• [Task statement] Read the lines below, and copy any that contain the string "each".

Segment Open

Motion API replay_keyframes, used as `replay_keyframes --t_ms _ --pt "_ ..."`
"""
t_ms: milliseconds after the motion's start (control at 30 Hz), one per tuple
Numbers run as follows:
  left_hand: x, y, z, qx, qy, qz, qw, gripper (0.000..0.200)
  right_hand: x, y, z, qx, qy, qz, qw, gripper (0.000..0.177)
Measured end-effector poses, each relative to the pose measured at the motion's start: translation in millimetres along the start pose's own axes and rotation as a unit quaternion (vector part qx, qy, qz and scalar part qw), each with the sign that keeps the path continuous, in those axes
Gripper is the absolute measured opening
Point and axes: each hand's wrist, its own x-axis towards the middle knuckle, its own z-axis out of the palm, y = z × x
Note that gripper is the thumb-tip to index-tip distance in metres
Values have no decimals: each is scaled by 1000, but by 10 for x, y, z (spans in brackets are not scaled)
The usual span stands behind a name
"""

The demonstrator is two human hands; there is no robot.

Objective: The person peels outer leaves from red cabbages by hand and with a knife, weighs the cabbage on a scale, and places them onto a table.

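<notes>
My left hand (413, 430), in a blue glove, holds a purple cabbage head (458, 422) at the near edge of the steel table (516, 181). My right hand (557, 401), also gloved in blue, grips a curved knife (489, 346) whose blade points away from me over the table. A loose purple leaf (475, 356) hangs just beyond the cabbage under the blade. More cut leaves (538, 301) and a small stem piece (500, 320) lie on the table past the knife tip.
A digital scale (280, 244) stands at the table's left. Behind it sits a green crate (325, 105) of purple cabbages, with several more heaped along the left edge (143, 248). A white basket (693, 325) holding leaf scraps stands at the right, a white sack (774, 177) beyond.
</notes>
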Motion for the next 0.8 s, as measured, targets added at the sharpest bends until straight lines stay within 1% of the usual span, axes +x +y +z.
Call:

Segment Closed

• [Solved exercise]
Measured end-effector poses, each relative to the pose measured at the motion's start: translation in millimetres along the start pose's own axes and rotation as a unit quaternion (vector part qx, qy, qz and scalar part qw), each with the sign that keeps the path continuous, in those axes
Point and axes: each hand's wrist, its own x-axis towards the middle knuckle, its own z-axis out of the palm, y = z × x
Values have no decimals: each is scaled by 1000, but by 10 for x, y, z (spans in brackets are not scaled)

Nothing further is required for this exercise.